Read original on Hacker NewsTesting distributed systems reliably is a critical challenge in software architecture due to inherent complexities like concurrency, network partitions, and state management. Traditional testing often falls short, missing subtle bugs that manifest in production. This article presents an innovative approach using AI agents to automate and enhance the testing process for these complex systems.
The core of this framework is a claim-driven approach, which shifts the focus from test-driven development to verifying product promises. Each scenario is designed to falsify a specific product claim under a given fault, making tests more robust and less susceptible to being weakened over time. This approach ensures explicit coverage adequacy as a deliverable.
Key Principles of Claim-Driven Testing
Start from what the product promises (claims). Every scenario attempts to falsify one claim under one fault. Name tests after their claim for clarity and resistance to weakening. Explicitly argue for coverage adequacy, detailing what remains unverified.

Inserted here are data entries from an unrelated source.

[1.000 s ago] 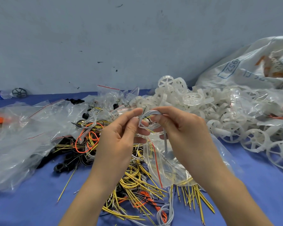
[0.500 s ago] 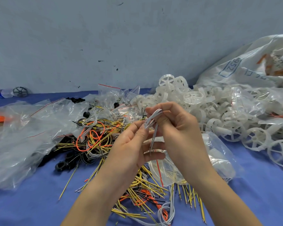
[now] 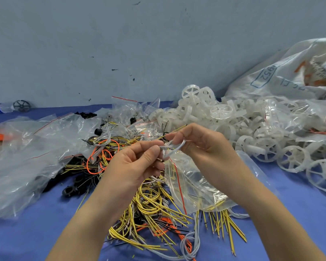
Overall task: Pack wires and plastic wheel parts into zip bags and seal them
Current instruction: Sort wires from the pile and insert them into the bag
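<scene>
Two hands met mid-frame over the wire heap, and the picture had changed in a second: where the grey wire [image 3: 172, 148] stood pinched into a narrow upright fold half a second ago, it now lay as a small flat coil strung between both hands. A second ago it was a loose loop, so the coiling looked nearly finished, and I judged the next business was feeding it into the bag.

The left hand [image 3: 135, 166] had its grip clenched on the coil's left end, thumb and forefinger pinching the strands, the other fingers curled beneath. The right hand [image 3: 201, 146] held the coil's right side, forefinger hooked over it; a thin yellow-black wire also poked out past those fingertips, though whether it was truly gripped or merely behind them was hard to tell.

The clear zip bag [image 3: 194, 185], red strip showing, hung just below the coil and draped down right of centre onto the blue worktop [image 3: 36, 232]; its mouth appeared to sit right under the fingers, possibly caught by them.

Below and left of centre sprawled the yellow, orange and black wires [image 3: 151, 204]. The white plastic wheels [image 3: 222, 112] were piled at the right, well apart from both hands, untouched.
</scene>
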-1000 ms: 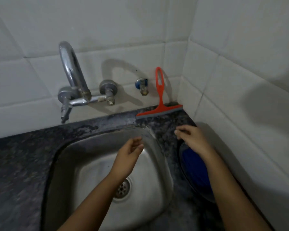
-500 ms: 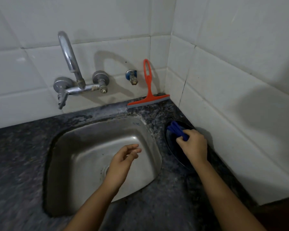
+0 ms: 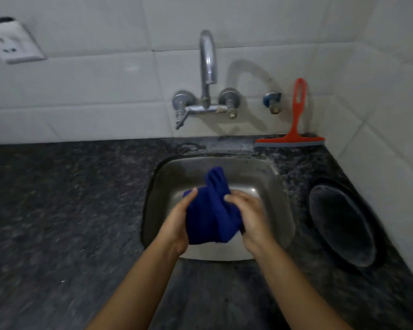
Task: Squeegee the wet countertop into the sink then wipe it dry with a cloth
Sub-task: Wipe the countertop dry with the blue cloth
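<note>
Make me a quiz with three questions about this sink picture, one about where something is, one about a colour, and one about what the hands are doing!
1. Where is the squeegee?
A. In the sink
B. Standing on the countertop against the back wall, right of the tap
C. In the left hand

2. What colour is the cloth?
A. Dark blue
B. Yellow
C. White

3. What are the hands doing?
A. Both are empty
B. Only one holds the cloth
C. Both grip the cloth over the sink

Answers:
1. B: the squeegee's blade rests on the dark countertop with its red handle leaning on the tiles, right of the tap.
2. A: the bunched cloth is deep blue.
3. C: the left hand and right hand close on the cloth from either side, above the steel sink.
</note>
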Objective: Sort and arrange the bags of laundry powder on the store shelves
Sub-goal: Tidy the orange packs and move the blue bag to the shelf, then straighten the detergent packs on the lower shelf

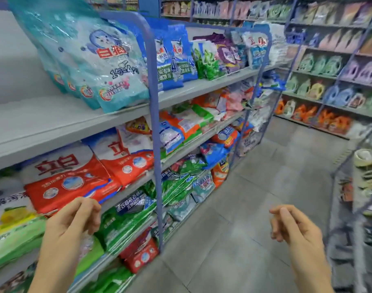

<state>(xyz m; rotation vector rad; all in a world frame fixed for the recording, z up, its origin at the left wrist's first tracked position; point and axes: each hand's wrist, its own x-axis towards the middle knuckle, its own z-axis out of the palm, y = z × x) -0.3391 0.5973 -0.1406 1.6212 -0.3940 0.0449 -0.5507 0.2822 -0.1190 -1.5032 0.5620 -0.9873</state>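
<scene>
Both hands are empty, fingers loosely curled. The left hand is just in front of the red-and-white laundry powder bags lying on the shelf; turquoise bags stand upright high above it. The right hand is well apart, over the tiled floor.
</scene>
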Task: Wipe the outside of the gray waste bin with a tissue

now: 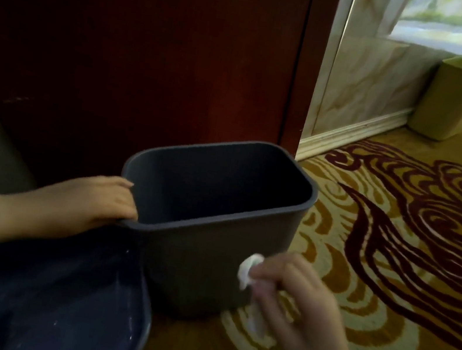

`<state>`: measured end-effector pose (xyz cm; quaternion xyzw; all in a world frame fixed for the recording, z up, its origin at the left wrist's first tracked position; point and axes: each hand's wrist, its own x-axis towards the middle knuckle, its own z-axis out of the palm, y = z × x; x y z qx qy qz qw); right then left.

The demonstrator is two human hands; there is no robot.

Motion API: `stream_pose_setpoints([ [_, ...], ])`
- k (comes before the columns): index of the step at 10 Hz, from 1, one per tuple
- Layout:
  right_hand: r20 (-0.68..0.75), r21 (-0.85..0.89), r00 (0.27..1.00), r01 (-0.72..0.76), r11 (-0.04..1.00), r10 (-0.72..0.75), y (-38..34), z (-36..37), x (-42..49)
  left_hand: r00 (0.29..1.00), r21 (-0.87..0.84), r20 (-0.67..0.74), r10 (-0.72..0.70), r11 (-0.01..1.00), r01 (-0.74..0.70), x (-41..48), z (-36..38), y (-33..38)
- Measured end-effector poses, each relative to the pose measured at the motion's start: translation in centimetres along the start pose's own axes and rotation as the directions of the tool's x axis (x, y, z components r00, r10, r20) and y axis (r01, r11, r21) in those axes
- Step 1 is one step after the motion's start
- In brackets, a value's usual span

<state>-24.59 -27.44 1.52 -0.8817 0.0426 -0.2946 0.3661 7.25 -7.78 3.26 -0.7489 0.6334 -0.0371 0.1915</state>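
- The right hand (298,304) is closed round a crumpled white tissue (248,270), which it presses against the near outer wall of the gray waste bin (194,270); the hand is motion-blurred, so the exact finger placement is hard to read.
- Across the bin from it, the left hand (108,199) grips the bin's rim at the left corner, fingers hooked over the edge, bracing the bin upright on the patterned carpet (390,280).
- The step in hand looks to be wiping the near wall. To do it well, I would keep the tissue flat under the fingertips, not balled up, and stroke from just under the rim down toward the base in overlapping passes.
- The left hand's hold matters: the bin is empty and probably light, so pressure from the tissue could push it away or tip it toward the left hand.
- The far and side walls face away from the right hand; turning the bin with the left hand should bring them round.
- Below the left forearm lies a second dark bin (53,298), touching the gray one; well beyond the right hand a yellowish bin (459,101) stands by the wall.
- No brand, label or writing can be read on anything here.
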Motion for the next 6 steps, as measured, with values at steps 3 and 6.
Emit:
stream_pose_setpoints([
  [3,0.075,-0.237,0.993,-0.069,0.969,0.089,1.7,0.8,14.7,0.976,-0.163,-0.211,0.057,0.982,-0.093,-1.2,-3.6,8.1],
  [6,0.571,-0.529,0.679,-0.125,0.839,0.462,6.8,6.5,17.4,0.999,-0.806,0.001,0.045,0.591,-0.026,1.5,-7.6,3.6],
])
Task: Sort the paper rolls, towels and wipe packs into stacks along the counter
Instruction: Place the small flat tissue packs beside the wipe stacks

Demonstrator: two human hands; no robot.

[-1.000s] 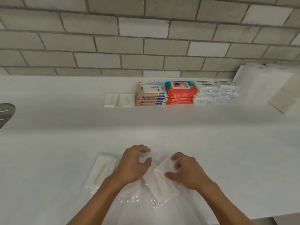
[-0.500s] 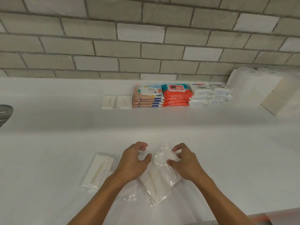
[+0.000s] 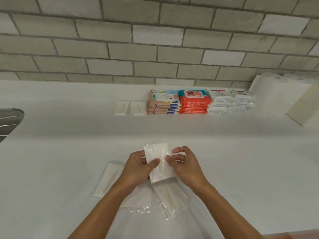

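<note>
- Head view: your left hand (image 3: 138,168) gripped the held pack (image 3: 158,156), thumb pressed flat on its face and fingers curled behind its left edge.
- Your right hand (image 3: 187,167) pinched the same pack at its right edge, thumb on the front and the other fingers bent above it.
- The held pack was a flat white rectangle of folded towel in glossy, crinkled clear film, slightly tilted, at the near side of the smooth white counter (image 3: 69,152).
- Just below it lay the lower pack (image 3: 170,199), the same flat shape with a pale strip down its middle and loose film bunched at its near corner.
- The left pack (image 3: 109,178) lay flat beside your left forearm, with a tan strip along its length.
- Along the grey brick wall (image 3: 155,49) sat two thin white packs (image 3: 131,107) side by side.
- Next in that row came a beige wipes stack (image 3: 163,105), an orange wipes stack (image 3: 194,102) and puffy white wipes (image 3: 229,102) in two stacks.
- Upright paper rolls (image 3: 272,90) stood at the far right, with cream blocks (image 3: 305,109) just in front.
- A curved metal sink (image 3: 8,121) showed at the left edge.
</note>
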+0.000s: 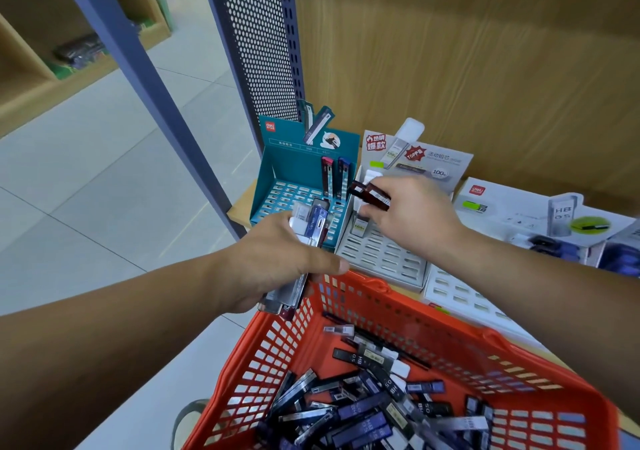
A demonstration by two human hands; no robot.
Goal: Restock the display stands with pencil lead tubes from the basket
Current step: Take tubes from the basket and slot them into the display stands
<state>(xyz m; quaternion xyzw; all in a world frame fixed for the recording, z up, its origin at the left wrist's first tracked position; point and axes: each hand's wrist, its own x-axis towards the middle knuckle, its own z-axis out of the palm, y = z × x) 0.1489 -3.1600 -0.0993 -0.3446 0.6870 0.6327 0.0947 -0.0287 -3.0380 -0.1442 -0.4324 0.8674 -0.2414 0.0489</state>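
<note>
The left hand is holding a bundle of pencil lead tubes in a curled grip, over the near edge of the teal display stand and just past the orange basket. The right hand is pinching a single dark red lead tube in a narrow grip above the back rows of the grey display stand beside it. More loose tubes are lying heaped in the basket, and two tubes are standing upright in the teal stand.
</note>
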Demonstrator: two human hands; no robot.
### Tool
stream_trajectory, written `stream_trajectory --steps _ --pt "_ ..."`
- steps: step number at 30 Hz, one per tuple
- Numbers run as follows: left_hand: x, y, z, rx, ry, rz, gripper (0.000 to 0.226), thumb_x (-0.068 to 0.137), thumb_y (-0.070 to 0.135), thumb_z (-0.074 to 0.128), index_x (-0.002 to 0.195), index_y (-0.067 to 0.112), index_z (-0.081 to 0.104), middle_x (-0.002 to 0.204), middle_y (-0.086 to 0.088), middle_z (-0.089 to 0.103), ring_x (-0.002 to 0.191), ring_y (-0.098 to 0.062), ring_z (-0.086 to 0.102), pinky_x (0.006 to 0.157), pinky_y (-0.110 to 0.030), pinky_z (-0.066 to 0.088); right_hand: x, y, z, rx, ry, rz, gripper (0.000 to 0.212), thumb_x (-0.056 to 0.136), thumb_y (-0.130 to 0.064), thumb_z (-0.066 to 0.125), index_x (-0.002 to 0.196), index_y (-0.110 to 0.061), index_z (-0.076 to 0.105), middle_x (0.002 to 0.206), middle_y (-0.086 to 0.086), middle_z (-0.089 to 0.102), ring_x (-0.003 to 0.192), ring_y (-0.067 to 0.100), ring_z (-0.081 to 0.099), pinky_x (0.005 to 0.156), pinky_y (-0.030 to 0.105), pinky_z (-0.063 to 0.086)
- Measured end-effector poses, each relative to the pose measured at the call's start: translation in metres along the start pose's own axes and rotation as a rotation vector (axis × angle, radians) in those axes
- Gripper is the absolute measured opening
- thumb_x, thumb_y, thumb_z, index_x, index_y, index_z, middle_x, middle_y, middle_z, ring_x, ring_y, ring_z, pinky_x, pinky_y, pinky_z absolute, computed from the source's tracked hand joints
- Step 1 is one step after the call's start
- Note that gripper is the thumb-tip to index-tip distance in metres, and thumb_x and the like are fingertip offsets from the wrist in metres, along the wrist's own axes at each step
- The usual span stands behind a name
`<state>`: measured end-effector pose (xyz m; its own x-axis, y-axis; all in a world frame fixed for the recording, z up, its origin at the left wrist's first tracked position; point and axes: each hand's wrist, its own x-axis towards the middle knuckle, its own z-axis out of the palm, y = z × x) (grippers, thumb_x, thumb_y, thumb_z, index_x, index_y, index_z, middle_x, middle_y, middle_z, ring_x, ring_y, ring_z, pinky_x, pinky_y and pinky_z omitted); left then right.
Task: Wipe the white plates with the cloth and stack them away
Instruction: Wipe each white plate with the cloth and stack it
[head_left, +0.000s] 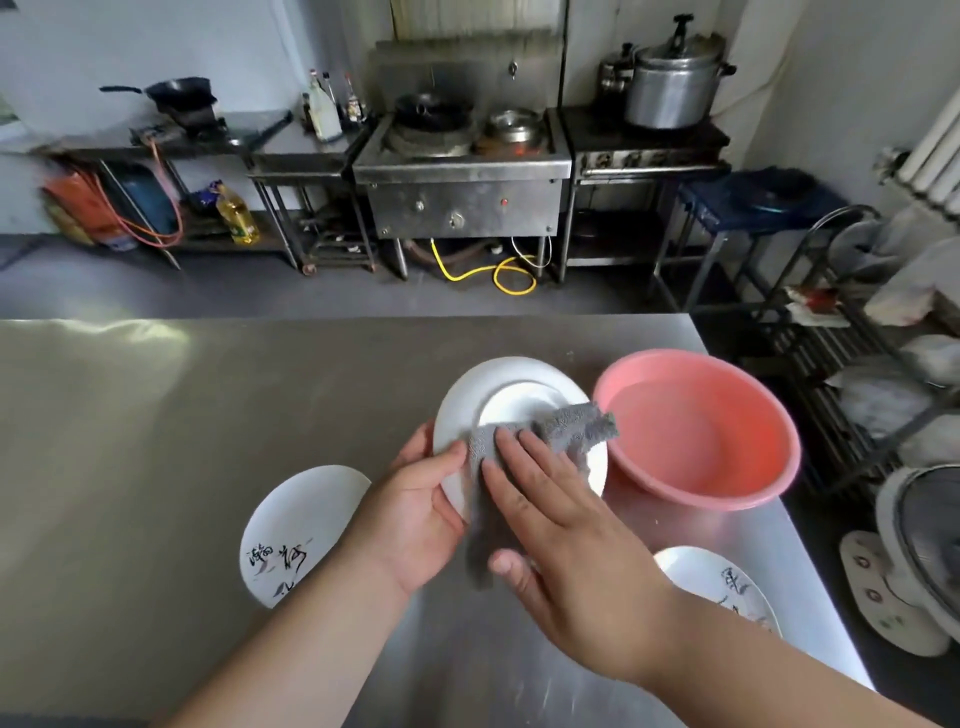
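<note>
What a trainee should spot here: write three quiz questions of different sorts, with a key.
1. True or false: the right hand presses the grey cloth onto the held plate.
2. Where does the pink basin stand? A) left of the held plate B) right of it C) on the floor
3. Short answer: which hand grips that plate by its rim?
Key: 1 true; 2 B; 3 the left hand.
</note>
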<state>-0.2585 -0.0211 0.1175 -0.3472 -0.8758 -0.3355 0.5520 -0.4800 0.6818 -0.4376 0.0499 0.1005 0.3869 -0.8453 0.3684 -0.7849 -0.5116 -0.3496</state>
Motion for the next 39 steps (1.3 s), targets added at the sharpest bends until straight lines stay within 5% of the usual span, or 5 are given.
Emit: stream_trajectory --steps 4,12,22,31,39 --pt "-0.006 0.003 0.004 0.022 0.004 0.012 0.048 0.098 0.006 0.052 0.146 0.005 0.053 0.141 -0.021 0.064 0.128 -0.033 0.065 0.102 -0.047 0.057 0.023 0.022 -0.007 -0.168 -0.100 0.004 0.082 0.104 -0.067 0.025 0.166 -0.014 0.012 0.175 0.007 0.002 0.162 0.027 -0.005 0.129 0.056 0.011" --pt "-0.018 0.006 0.006 0.003 0.030 0.068 0.049 0.096 0.007 0.053 0.145 0.004 0.055 0.140 -0.022 0.064 0.134 -0.036 0.060 0.120 -0.053 0.039 -0.006 0.004 -0.001 -0.199 -0.025 -0.016 0.091 0.102 -0.071 0.024 0.164 -0.004 0.022 0.174 0.011 0.011 0.161 0.035 0.006 0.125 0.059 0.021" --pt "-0.040 0.018 0.018 0.096 -0.146 0.086 0.046 0.094 0.005 0.059 0.140 0.007 0.062 0.138 -0.025 0.065 0.121 -0.034 0.068 0.099 -0.042 0.059 0.059 0.010 -0.060 -0.252 -0.104 0.062 0.097 0.093 -0.078 0.002 0.166 -0.015 0.010 0.175 0.006 0.002 0.162 0.029 0.002 0.127 0.058 0.008" --pt "-0.047 0.028 0.032 0.299 -0.224 0.186 0.042 0.079 -0.005 0.051 0.101 0.017 0.079 0.093 -0.012 0.073 0.090 -0.023 0.071 0.079 -0.029 0.060 0.082 -0.029 -0.073 -0.244 0.022 -0.232 0.069 0.108 -0.052 0.019 0.152 -0.011 0.053 0.162 0.006 0.045 0.149 0.031 0.042 0.122 0.050 0.030" --pt "-0.052 0.048 0.033 0.193 -0.215 0.170 0.047 0.091 0.010 0.060 0.137 0.009 0.065 0.137 -0.024 0.066 0.123 -0.036 0.067 0.101 -0.043 0.058 0.057 -0.016 -0.057 -0.138 0.234 0.144 0.068 0.108 -0.043 0.032 0.161 -0.001 0.030 0.171 0.013 0.022 0.160 0.033 0.014 0.127 0.054 0.021"
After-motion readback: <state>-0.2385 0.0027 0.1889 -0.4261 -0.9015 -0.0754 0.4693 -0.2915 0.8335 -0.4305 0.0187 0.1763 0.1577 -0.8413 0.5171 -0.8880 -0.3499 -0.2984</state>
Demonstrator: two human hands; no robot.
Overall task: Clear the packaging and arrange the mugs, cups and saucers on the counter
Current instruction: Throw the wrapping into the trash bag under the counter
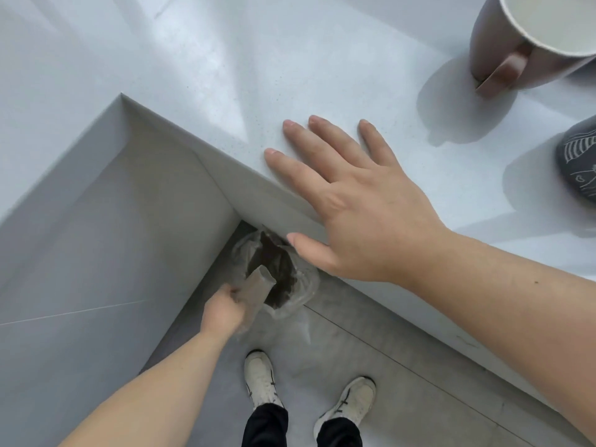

For consistency-critical aspects (safety, durability, idempotency, isolation, ordering, membership), each scenario binds an abstract model (e.g., register, queue, log) to an operation-history schema and a named checker. This moves beyond mere chaos engineering by combining fault injection with formal verification through models and checkers (e.g., linearizability, serializability). Every test verdict is a 9-state classification, preventing silent passes and pinpointing blame (SUT, harness, checker, environment).
### Scenario S3: linearizable_append_under_partition
- Falsifies if it FAILs: C1 (every acknowledged append is durable and linearisable), C5 (leader election completes within 5s)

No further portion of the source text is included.